Of course there are many days without racing (close to 100) and for instance last season there were seven race meetings on a Saturday evening. At Galway this year though, no fixture list appeared. To be fair, it is not a coveted manuscript like the latest Harry Potter or Dan Brown bestseller but still its absence was noted.

At the launch of the fixture list, HRI CEO Brian Kavanagh was not despondent when he announced a 13 percent fall in the number of horses in training. Even though this is a sizeable figure, it is in line with the ongoing industry-wide cuts. 13 percent is still a manageable number and the knock on effects are as follows:

1. A reduction of 10 fixtures in the racing year.

2. The racecourses that are losing fixtures are: Cork, Curragh, Dundalk (lost two), Fairyhouse, Limerick, Listowel, Punchestown, Sligo and Tipperary.

3. An increase of three racing days per year (from 264 to 267) This will reduce the number of mixed meetings, subsequently he number of calendar days with no racing has been reduced from 101 to 98.
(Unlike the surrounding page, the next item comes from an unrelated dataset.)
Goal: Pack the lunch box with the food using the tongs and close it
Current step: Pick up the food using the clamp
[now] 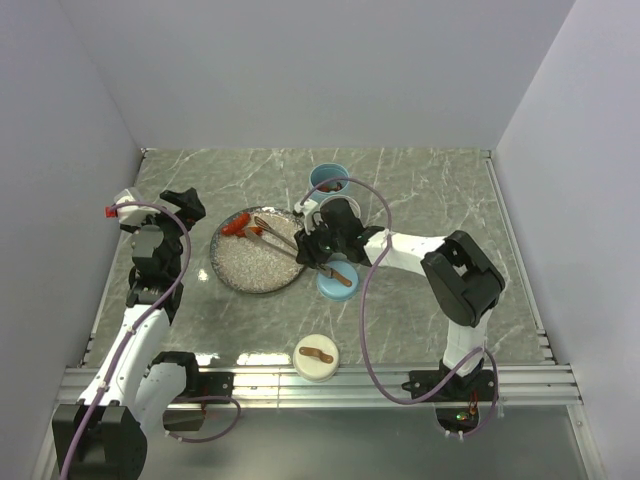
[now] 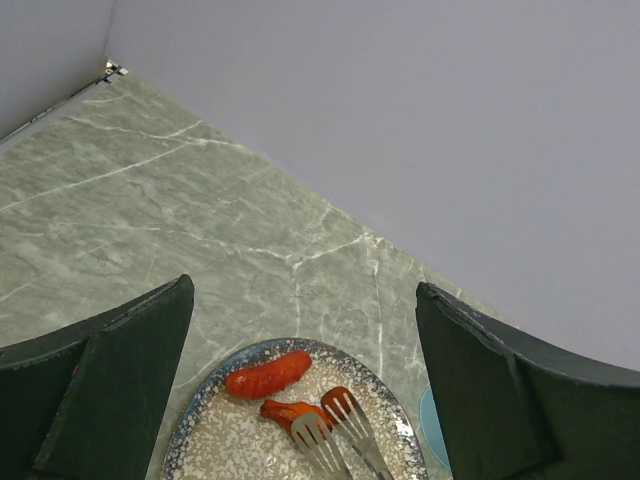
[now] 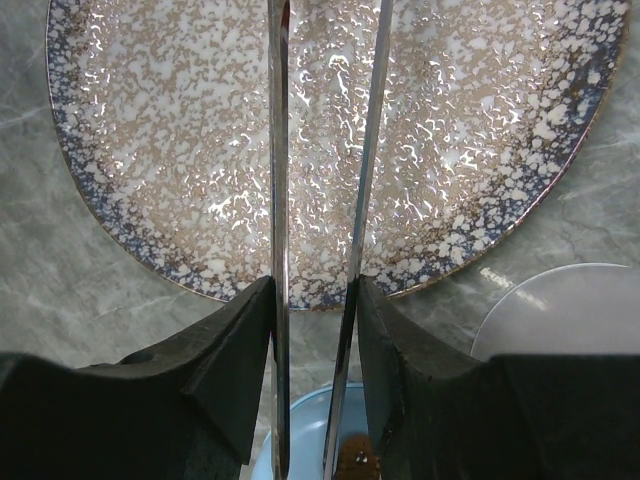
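My right gripper (image 1: 318, 248) (image 3: 315, 300) is shut on the tongs (image 1: 280, 235) (image 3: 278, 180), its fingers squeezing the two thin metal arms from outside. The tongs reach across the speckled plate (image 1: 250, 275) (image 3: 150, 150), and their slotted tips (image 2: 320, 430) lie against an orange-red piece of food (image 2: 285, 411). A red sausage (image 2: 268, 374) (image 1: 237, 225) lies just beyond, at the plate's far left. A blue round lunch box (image 1: 328, 178) stands behind the plate. My left gripper (image 1: 188, 208) (image 2: 302, 290) hovers left of the plate, open and holding nothing.
A blue lid with a brown strip handle (image 1: 337, 280) (image 3: 310, 420) lies under my right gripper. A white lid with a brown handle (image 1: 316, 357) sits near the front edge. A clear round container (image 1: 318, 208) (image 3: 570, 310) stands between the blue box and the plate. Grey walls enclose the marble table.
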You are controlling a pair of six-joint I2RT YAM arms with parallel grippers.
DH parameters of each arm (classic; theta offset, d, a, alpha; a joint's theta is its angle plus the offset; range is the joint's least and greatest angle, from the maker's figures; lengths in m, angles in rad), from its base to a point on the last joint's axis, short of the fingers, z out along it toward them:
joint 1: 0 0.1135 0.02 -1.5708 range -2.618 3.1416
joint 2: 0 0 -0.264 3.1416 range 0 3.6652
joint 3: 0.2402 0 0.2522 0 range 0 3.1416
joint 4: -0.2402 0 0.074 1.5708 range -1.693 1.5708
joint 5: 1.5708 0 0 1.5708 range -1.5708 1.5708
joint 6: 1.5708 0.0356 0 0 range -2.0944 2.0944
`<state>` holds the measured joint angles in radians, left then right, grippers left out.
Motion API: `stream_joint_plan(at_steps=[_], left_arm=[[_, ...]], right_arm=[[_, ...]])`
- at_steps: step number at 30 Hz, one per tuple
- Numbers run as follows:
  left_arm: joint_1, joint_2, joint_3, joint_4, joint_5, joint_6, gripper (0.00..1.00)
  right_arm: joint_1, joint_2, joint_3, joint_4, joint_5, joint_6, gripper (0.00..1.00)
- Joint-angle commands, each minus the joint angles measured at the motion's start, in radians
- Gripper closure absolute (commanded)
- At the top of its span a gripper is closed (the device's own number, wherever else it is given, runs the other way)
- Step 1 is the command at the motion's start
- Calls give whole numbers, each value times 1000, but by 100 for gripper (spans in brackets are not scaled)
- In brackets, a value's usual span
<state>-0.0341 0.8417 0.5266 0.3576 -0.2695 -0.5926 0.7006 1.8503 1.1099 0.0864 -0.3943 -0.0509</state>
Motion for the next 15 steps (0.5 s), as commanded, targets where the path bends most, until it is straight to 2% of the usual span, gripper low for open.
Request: stream_joint_plan(at_steps=[1,15], left_arm=[[3,-3,-5,40,-2,-12,1],[3,0,6,21,-8,0,1]], right_arm=[[-9,-5,53,0,-6,-15,55],[-9,-11,137,-122,89,-9,53]])
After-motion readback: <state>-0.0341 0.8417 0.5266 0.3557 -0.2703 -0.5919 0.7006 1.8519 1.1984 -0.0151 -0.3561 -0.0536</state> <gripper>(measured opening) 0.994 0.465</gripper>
4. The number of Saturday evening fixtures has been reduced by two to five.

Thus, a reduction of 10 fixtures is not catastrophic. Even though the number of fixtures has fallen modestly for the second year in a row, it may enhance quality and copper fasten prize money and race conditions.

To Cork, Curragh and the other seven courses that have lost fixtures, spare a thought for New Jersey. Just last week Monmouth Park finished its first “slash and burn” season, so called because its racing days were cut from 82 to 50, a reduction of 40 percent. During these 50 days, Monmouth Park paid out $50 million in prize money betting turnover topped $390 million,—an 87% increase over last year. The racetrack also boasted an average attendance of 10,651. Monmouth now plans to host a momentous 21-day meeting this Autumn so apparently it was a case of no pain, no gain.
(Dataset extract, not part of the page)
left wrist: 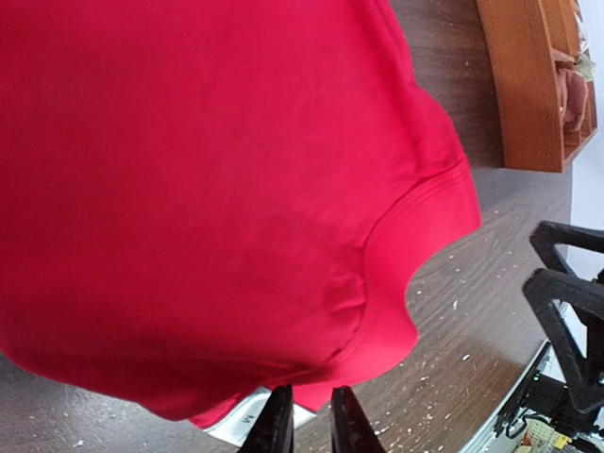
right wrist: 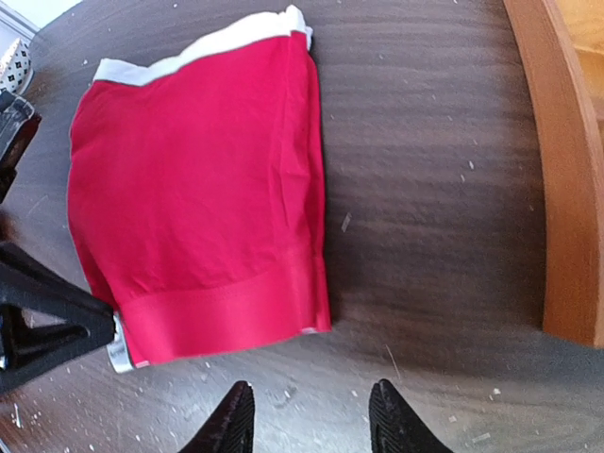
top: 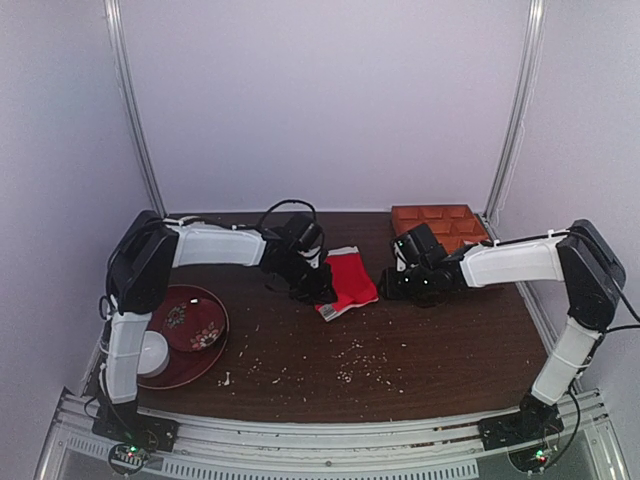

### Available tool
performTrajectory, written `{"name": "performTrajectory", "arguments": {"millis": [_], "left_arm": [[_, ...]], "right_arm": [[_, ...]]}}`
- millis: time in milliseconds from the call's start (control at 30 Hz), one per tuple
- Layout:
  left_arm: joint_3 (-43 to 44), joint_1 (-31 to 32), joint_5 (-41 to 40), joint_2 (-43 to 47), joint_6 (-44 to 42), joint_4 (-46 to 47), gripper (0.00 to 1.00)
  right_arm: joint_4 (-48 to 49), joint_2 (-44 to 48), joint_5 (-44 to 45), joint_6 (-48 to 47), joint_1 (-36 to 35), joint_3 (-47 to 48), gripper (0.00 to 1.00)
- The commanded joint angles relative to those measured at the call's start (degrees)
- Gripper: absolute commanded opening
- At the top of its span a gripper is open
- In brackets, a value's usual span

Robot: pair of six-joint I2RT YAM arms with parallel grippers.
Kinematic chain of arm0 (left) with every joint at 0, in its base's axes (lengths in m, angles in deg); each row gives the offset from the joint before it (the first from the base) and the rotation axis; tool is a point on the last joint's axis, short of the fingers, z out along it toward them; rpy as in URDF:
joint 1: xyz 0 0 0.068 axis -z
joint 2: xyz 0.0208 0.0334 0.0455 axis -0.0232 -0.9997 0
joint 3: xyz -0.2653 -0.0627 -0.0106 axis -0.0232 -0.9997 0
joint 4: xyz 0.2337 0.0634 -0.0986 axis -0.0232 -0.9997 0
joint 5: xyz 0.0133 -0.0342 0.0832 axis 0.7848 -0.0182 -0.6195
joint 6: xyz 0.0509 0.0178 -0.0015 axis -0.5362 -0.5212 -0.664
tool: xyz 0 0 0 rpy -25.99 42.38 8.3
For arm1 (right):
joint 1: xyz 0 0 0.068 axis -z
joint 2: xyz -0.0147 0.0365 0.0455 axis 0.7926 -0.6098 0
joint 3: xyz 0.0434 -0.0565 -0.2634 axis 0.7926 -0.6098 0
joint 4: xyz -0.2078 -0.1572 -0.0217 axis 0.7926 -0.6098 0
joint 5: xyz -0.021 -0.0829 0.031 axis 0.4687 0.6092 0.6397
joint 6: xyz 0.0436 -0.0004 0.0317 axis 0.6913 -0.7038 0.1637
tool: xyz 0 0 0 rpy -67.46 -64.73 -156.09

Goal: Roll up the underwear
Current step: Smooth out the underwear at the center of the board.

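**Underwear lies flat, rolling not yet begun**

At the far left of the dark wooden table sits a red plate with a white cup on it, well apart from the work.

The left gripper sits at the left edge of the underwear. In the left wrist view its 2 fingers stand close together, right at the red hem, where a bit of white label shows. Whether any cloth is caught between them cannot be told.

The underwear lies near the middle of the table, between the 2 grippers. In the right wrist view it is a flat, folded rectangle, with the white waistband at the far end and the leg hem at the near end. No turn of a roll shows anywhere.

The right gripper hovers over bare wood just beside the near hem, with its fingers spread apart and holding nothing.

Further right, at the back corner, stands an orange-brown compartment tray.

The garment appears to be folded narrow and laid out, so the preparation looks done. All of the rolling, from 1 end to the other, is left.
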Motion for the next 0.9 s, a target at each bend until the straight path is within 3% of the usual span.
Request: {"name": "performTrajectory", "arguments": {"millis": [0,367,433,600,867], "left_arm": [[2.6,0.2,0.2,-0.1,0.5,1.3,0.16],[3.7,0.2,0.5,-3.1,0.1,0.6,0.16],[3.1,0.2,0.5,-3.8,0.2,0.3,0.17],[3.0,0.2,-0.7,-5.1,0.1,-3.2,0.14],[2.4,0.1,-2.8,-5.4,0.1,-6.3,0.11]], "right_arm": [[-1.6,-4.8,-0.4,-0.1,-0.1,5.9,0.42],[0.2,-12.3,-4.0,3.5,2.3,8.9,0.42],[0.3,-13.0,-3.8,3.6,2.5,9.0,0.35],[0.5,-11.8,-2.6,5.0,2.8,7.0,0.02],[-0.4,-9.9,-2.1,4.9,3.0,4.6,0.00]]}}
The “Monmouth Model” of having fewer but better races is working. Quality over quantity is a proven maxim but one has to be careful to sate the appetite of the race goer without compromising on calibre.

HRI have not yet implemented such radical measures against a backdrop of uncertainty of Government financial backing and a migration to tax off-shore internet and telephone betting. The bookmakers and exchanges may be coerced into nursing the hand that feeds them.
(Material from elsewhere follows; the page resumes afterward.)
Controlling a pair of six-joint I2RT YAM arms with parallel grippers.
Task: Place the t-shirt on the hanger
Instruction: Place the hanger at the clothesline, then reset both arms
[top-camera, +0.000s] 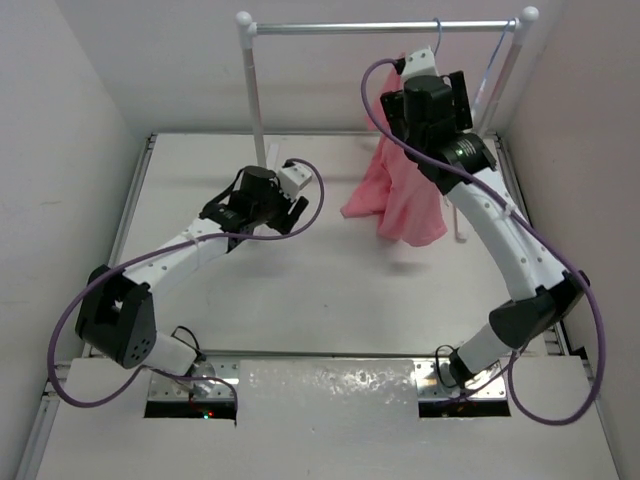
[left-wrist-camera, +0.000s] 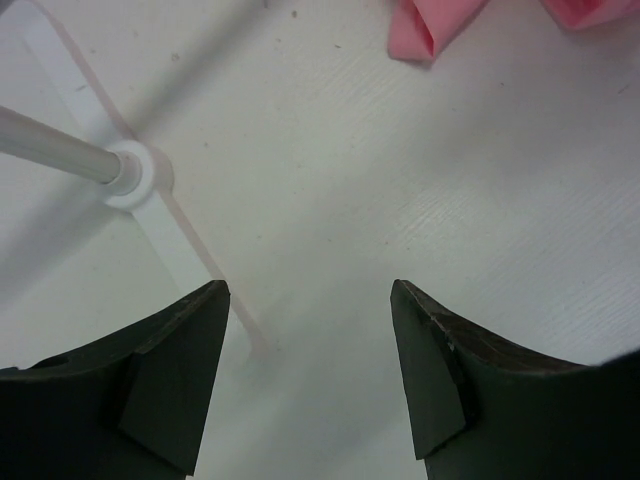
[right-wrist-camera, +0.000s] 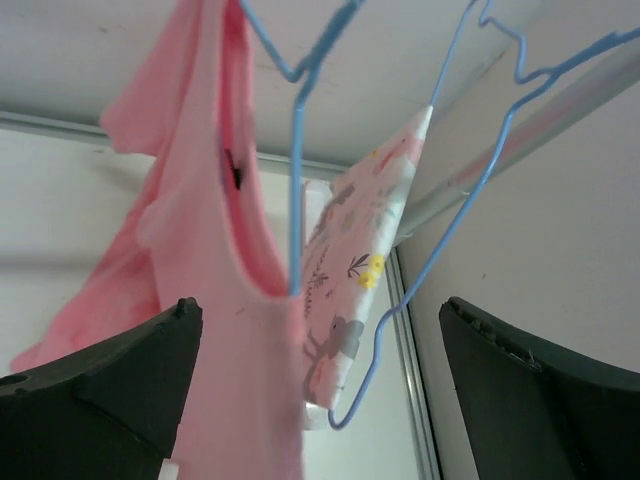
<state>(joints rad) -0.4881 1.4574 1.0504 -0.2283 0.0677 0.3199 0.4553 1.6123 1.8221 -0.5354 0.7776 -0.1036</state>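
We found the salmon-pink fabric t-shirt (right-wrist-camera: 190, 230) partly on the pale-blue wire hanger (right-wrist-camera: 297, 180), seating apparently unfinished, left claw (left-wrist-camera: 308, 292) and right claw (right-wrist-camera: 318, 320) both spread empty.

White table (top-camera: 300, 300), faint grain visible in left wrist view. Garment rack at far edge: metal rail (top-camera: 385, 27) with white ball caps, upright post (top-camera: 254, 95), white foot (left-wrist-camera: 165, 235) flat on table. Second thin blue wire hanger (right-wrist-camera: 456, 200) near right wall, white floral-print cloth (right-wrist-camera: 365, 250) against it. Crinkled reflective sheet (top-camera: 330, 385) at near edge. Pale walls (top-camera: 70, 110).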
Still, for a country with 26 racecourses, a statistic that proudly boasts more racecourses per head of population than any other country in the world, the HRI team and Brian Kavanagh will the relish the words of David Livingstone, who once said “I’ll go anywhere as long as it’s forward.”

On a footnote, the number 13 is considered lucky in China, mainly because when pronounced it means “’assured growth’”.

Who are we to argue with a population of 1.4 billion.

Perspective is a wonderful thing.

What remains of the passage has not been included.